[The data Boundary: Start]

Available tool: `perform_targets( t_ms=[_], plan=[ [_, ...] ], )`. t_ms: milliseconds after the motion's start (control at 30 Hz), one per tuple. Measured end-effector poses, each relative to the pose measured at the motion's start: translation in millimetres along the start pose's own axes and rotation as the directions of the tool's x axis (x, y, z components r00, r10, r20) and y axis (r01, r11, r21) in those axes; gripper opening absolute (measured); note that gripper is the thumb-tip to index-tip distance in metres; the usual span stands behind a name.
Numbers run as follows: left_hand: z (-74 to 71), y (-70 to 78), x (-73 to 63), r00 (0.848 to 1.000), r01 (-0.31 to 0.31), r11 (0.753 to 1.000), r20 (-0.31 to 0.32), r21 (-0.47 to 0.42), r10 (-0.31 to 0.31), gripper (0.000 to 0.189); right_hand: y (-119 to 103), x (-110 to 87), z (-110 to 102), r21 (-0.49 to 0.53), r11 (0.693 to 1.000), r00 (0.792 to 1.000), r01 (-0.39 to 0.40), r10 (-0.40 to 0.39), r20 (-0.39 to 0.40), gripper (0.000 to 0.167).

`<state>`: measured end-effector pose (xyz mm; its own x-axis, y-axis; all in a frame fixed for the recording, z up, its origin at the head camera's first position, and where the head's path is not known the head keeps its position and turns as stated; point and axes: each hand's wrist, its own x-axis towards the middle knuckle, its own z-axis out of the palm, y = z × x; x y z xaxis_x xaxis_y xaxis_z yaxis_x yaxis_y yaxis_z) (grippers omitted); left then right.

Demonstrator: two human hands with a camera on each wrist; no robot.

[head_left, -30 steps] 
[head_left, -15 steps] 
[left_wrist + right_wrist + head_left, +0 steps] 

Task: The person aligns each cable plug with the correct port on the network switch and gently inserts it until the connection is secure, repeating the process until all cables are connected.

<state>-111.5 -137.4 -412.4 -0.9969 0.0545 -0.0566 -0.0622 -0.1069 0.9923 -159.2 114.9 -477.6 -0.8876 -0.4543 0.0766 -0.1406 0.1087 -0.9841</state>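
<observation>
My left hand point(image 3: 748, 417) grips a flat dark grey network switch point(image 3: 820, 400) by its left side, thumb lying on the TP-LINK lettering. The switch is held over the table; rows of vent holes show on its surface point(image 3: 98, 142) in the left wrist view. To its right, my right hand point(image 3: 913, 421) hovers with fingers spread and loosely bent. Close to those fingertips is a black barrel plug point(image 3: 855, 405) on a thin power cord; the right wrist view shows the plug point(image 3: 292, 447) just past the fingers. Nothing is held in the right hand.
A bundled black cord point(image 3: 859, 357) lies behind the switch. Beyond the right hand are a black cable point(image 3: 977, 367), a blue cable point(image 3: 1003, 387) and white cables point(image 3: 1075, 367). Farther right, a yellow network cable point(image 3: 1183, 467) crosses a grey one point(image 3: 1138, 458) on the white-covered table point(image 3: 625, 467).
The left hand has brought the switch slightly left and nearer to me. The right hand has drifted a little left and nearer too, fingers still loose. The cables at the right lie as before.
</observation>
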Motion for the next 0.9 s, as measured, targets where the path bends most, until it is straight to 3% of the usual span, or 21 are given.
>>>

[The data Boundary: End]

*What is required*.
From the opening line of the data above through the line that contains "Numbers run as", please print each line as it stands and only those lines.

*Written reply*.
Available tool: `perform_targets( t_ms=[_], plan=[ [_, ...] ], )`. t_ms: milliseconds after the motion's start (control at 30 Hz), one per tuple. Measured end-effector poses, each relative to the pose measured at the motion's start: translation in millimetres along the start pose's own axes and rotation as the directions of the tool's x axis (x, y, z components r00, r10, r20) and y axis (r01, r11, r21) in those axes; gripper opening absolute (measured); note that gripper is the thumb-tip to index-tip distance in metres; the usual span stands behind a name.
Numbers run as follows: left_hand: z (-74 to 71), y (-70 to 78), x (-73 to 63), r00 (0.848 to 1.000), r01 (-0.31 to 0.31), r11 (0.753 to 1.000), r20 (-0.31 to 0.32), r21 (-0.47 to 0.42), r10 (-0.31 to 0.31), gripper (0.000 to 0.189); right_hand: y (-119 to 103), x (-110 to 87), z (-110 to 102), r21 (-0.49 to 0.53), r11 (0.693 to 1.000), r00 (0.792 to 1.000), r01 (-0.39 to 0.40), r10 (-0.40 to 0.39), r20 (-0.39 to 0.40), gripper (0.000 to 0.167).

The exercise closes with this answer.